L’augmentation des primes des élus
La semaine du 19 avril a été marquée par une controverse concernant l’augmentation du salaire des élus. C’est Mongi Raoui, député de Watad (Mouvement des patriotes démocrates) qui a relancé la polémique autour du salaire des députés. Il a déclaré dans un quotidien Al Charouk, que l’ANC prévoyait une loi rétroactive pour augmenter le salaire des députés. Pour rappel, le salaire des députés tout comme leur augmentation a déjà donné lieu à des polémiques au sein de l’opinion publique.
Le député nahdhaoui Sahbi Attig a condamné cette accusation disant que le projet avait été proposé par l’administration. La polémique a continué la semaine du 22 avril lorsque le président Mustapha Ben Jafaâr a déclaré sur les ondes de la radio Kalima que certains députés en raison de l’annulation de leur prime au logement étaient réduit à vivre dans des logements collectifs. Au regard de ces déclarations qui ravivent les tensions entre citoyens et élus du peuple, certains députés ont décidé de publier leur fiche de paie. A l’heure actuelle, si l’on regarde la fiche de paie de la députée nahdhaouie Yamina Zoghlami, un député tunisien gagne 2272 dinars.
Pour la députée Kalthoum Badreddine présidente de la commission de la législation générale, les députés sont en droit de réclamer une prime selon l’article 78 de la loi des finances 2013 qui impose un rappel pour des primes au logement et au transport dont les élus n’auraient pas bénéficié.
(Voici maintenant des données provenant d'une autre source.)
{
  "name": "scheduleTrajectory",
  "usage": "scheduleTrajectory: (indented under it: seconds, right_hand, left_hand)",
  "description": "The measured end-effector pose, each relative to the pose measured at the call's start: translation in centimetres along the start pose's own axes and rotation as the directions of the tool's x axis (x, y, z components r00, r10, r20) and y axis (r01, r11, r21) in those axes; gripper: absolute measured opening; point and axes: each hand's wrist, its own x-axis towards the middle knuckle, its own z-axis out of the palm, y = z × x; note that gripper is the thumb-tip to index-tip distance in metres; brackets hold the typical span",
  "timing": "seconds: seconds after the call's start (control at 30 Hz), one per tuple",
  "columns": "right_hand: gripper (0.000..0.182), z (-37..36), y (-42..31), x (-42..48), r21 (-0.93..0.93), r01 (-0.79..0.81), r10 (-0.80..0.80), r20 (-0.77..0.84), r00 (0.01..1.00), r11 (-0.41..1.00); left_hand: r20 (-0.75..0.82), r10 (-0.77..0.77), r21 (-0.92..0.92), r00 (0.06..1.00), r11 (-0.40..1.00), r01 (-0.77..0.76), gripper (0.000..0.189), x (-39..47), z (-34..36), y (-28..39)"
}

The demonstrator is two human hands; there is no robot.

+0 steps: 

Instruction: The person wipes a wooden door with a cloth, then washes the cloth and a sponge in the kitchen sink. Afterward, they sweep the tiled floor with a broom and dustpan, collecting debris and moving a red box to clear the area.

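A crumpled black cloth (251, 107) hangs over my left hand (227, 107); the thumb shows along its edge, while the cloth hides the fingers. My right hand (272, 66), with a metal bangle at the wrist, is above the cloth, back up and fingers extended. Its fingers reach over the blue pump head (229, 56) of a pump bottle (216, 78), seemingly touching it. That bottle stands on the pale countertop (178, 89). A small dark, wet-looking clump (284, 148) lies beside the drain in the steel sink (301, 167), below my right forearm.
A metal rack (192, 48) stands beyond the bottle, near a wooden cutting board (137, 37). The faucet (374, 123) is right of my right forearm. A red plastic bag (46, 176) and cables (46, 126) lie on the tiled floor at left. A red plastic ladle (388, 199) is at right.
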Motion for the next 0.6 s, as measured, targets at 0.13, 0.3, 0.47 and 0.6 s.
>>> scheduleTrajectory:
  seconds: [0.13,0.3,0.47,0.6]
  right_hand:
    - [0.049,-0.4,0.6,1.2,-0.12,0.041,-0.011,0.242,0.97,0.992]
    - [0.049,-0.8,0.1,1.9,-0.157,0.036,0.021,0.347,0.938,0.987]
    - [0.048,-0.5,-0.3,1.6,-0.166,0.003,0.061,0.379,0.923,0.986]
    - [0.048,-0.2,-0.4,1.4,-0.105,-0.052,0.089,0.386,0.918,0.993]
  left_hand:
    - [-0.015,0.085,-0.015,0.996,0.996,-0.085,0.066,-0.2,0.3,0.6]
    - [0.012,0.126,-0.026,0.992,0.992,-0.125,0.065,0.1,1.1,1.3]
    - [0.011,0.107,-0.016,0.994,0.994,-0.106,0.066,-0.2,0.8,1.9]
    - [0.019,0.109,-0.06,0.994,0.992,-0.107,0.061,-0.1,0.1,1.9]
Il serait de 1200 dinars multiplié par 7 soit 8000 dinars sur la base d’économies réalisées par l’ANC après la fin des frais d’hôtellerie selon le témoignage de la députée d’Ettakatol, Selma Mabrouk.
Certains élus comme Mahmoud Baroudi (bloc démocratique) avaient déclaré renoncer à cette prime. Il a été finalement annoncé le 20 avril qu’une conférence de presse serait organiser pour « éclairer l’opinion publique et les médias » sur le sujet.
La Constitution retardée
Prévu pour le samedi 27 avril, la finalisation du projet de Constitution a finalement été reportée selon le rapporteur Habib Kheder, député nahdhaoui. C’est à la demande des experts qui ont demandé de prolonger leur travail jusqu’au mercredi 1er mai que le projet de Constitution a été reporté.
Un exemplaire en arabe a été diffusé. Pour les députés, le projet devrait être adopté d’ici le 8 juillet mais les travaux ont été lents en raison d’un manque de consensus concernant la nature du régime.
Le bloc parlementaire Enndaha continue de rester ferme sur son choix d’un régime parlementaire pur, tandis que les autres partis préfèrent un régime parlementaire mixte dans lequel le Président de la République aurait plus de prérogatives. Un dialogue entre partis politiques et le Président Marzouki a eu lieu vendredi, sans parvenir à un compromis. L’adoption de la Constitution requiert deux tiers des voix dans le vote.